- TO DO -
Below are some entries. Copy each line that holds the string "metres".

(Dataset entries)

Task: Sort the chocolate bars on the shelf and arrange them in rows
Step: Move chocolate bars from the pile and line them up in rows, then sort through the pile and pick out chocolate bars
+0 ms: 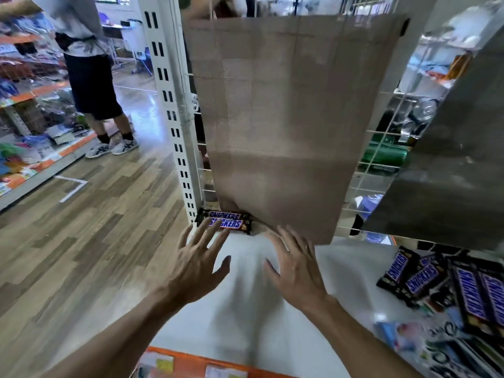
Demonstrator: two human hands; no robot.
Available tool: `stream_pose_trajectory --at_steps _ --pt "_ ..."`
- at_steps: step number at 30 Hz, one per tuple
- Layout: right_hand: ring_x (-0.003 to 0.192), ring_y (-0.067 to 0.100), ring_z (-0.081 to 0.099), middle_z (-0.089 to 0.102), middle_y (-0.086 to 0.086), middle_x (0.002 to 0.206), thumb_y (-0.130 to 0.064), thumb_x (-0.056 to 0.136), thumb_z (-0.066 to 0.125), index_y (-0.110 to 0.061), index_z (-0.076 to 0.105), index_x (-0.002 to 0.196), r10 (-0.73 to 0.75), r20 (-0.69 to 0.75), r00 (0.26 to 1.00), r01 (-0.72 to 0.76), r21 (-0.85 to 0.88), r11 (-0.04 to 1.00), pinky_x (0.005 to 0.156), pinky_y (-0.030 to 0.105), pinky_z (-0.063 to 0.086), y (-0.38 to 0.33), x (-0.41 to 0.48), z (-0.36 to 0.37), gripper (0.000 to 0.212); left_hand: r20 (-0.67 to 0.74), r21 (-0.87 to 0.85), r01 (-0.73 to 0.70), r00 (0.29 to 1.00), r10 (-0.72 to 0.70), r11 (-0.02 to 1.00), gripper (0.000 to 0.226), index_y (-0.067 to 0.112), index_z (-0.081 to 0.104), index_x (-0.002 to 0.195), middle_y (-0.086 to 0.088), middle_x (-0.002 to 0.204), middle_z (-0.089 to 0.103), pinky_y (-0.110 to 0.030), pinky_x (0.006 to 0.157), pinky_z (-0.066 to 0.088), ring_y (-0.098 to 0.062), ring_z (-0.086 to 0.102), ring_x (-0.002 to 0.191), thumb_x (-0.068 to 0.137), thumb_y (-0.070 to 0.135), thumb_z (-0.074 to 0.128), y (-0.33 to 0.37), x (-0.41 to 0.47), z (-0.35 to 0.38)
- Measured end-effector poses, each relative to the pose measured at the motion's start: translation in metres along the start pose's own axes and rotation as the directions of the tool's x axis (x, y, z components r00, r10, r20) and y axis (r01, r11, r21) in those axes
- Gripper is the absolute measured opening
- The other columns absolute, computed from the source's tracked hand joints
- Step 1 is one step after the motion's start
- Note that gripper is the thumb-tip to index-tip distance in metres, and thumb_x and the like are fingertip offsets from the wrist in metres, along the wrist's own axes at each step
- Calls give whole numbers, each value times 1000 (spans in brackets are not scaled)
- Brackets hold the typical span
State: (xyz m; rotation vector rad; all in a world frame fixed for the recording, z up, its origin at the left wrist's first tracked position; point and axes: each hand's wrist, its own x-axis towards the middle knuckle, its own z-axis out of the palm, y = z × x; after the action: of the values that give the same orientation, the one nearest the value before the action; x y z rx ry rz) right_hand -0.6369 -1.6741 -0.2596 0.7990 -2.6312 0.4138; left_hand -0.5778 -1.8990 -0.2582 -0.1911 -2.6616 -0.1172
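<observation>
Two Snickers bars (227, 221) lie side by side at the back left corner of the white shelf (245, 309), against the upright post. My left hand (195, 264) hovers just in front of them with fingers spread, the fingertips reaching the nearer bar. My right hand (296, 268) is beside it, fingers straight and spread, holding nothing. A loose pile of Snickers bars (414, 276) lies at the shelf's right, with more bars (480, 293) further right.
A brown paper bag (286, 118) hangs against the wire back panel (381, 148) above the shelf. A grey shelf underside (458, 159) juts in at the upper right. A person (90, 77) stands in the aisle at left. White slotted post (174, 110) borders the shelf.
</observation>
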Motion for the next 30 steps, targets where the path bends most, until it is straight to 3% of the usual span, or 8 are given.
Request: stream_pose_trajectory --at_steps 5,15,19,24,30 --pt "134 27 37 47 10 141 -45 87 43 -17 49 133 107 23 994 -107 20 994 106 48 35 11 -34 -43 54 74 -36 -39 996 41 999 54 15 52 133 -7 138 51 -52 106 32 -30 40 134 89 46 48 46 1 -31" --pt "113 24 51 55 3 122 -47 86 41 -16 56 121 323 4 946 -323 -21 946 91 40 45 81 -123 -142 49 131 -141 -175 972 194 974 57 13 49 137 -9 143 47 -51 105 33 -30 38 136 91 46 46 119 11 -73" --pt "102 28 57 60 6 113 -44 84 45 -13 59 117 444 -5 896 -443 -59 894 84 41 49 122 -168 -171 46 181 -169 -189 959 219 967 57 14 50 136 -9 141 50 -51 106 33 -30 41 134 91 47 42 153 16 -71" --pt "92 32 59 63 12 102 -26 80 69 -9 62 112 567 -51 822 -569 -84 818 77 41 51 167 -213 -203 36 252 -198 -232 927 278 952 62 16 51 135 -8 140 51 -50 107 34 -30 44 132 95 54 23 207 28 -59" --pt "91 32 62 65 11 99 -24 72 79 -9 65 105 614 -49 787 -614 -145 776 71 39 52 212 -241 -221 39 302 -231 -264 895 327 936 63 17 52 134 -7 137 54 -51 103 39 -29 49 128 94 56 22 279 46 -34"
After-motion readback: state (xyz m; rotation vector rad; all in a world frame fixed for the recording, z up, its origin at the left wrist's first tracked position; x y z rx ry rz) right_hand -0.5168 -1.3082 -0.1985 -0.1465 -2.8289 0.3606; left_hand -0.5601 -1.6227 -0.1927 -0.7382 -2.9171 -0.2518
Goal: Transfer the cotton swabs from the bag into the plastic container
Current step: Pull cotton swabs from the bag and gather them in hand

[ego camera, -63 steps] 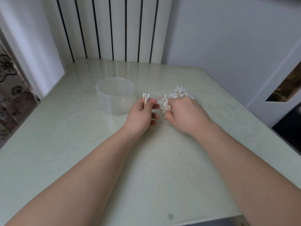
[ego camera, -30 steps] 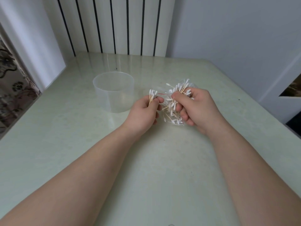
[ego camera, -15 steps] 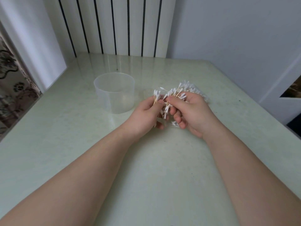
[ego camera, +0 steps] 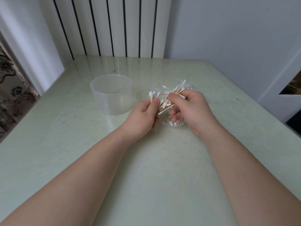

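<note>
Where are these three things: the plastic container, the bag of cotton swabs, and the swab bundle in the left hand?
plastic container [ego camera: 112, 101], head view, on its front wall.
bag of cotton swabs [ego camera: 175, 123], head view, on its lower end near the table.
swab bundle [ego camera: 152, 95], head view, on the white tips.

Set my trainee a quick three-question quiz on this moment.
1. True or false: the plastic container already holds cotton swabs.
2. Which hand pinches a small neat bundle with its tips up? A) left hand B) right hand C) neither
3. Fill in: the plastic container stands on the table to the ___ of both hands.

Key: 1 false; 2 A; 3 left.
</note>
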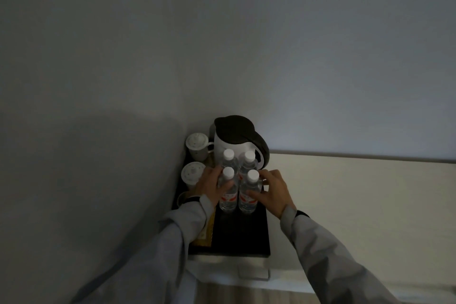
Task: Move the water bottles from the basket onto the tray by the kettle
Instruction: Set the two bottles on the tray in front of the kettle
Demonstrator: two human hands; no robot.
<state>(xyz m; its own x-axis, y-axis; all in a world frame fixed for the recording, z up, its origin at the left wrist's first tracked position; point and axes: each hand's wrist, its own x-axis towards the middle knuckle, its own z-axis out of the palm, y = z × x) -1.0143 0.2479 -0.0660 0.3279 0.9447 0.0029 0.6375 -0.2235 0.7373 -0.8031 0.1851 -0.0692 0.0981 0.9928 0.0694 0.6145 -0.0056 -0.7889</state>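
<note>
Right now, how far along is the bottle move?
Looks nearly done: four water bottles stand upright in a two-by-two cluster on the black tray, right in front of the kettle. In hand: the left hand and right hand are on the front two, apparently settling them. No basket is in view, so any remainder can't be confirmed.

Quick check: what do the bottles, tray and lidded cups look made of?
Bottles: clear thin plastic, white screw caps; you see through the walls. Tray: black, smooth, slightly glossy, perhaps lacquered wood or plastic; light too dim to tell. Lidded cups: pale glazed ceramic, likely, faintly speckled.
</note>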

- ANSWER BOX -
- Measured end-effector poses, each relative to the pose measured at the motion's start: translation in metres along the start pose's own axes and rotation as the directions of the tool's x axis (x, y, z components r00, r10, r20) and y axis (r01, r11, r21) in those axes
- Note that gripper is the thumb-tip to index-tip distance in metres, and thumb_x and the like are fingertip offsets from the wrist in metres, along the wrist's own axes at each step

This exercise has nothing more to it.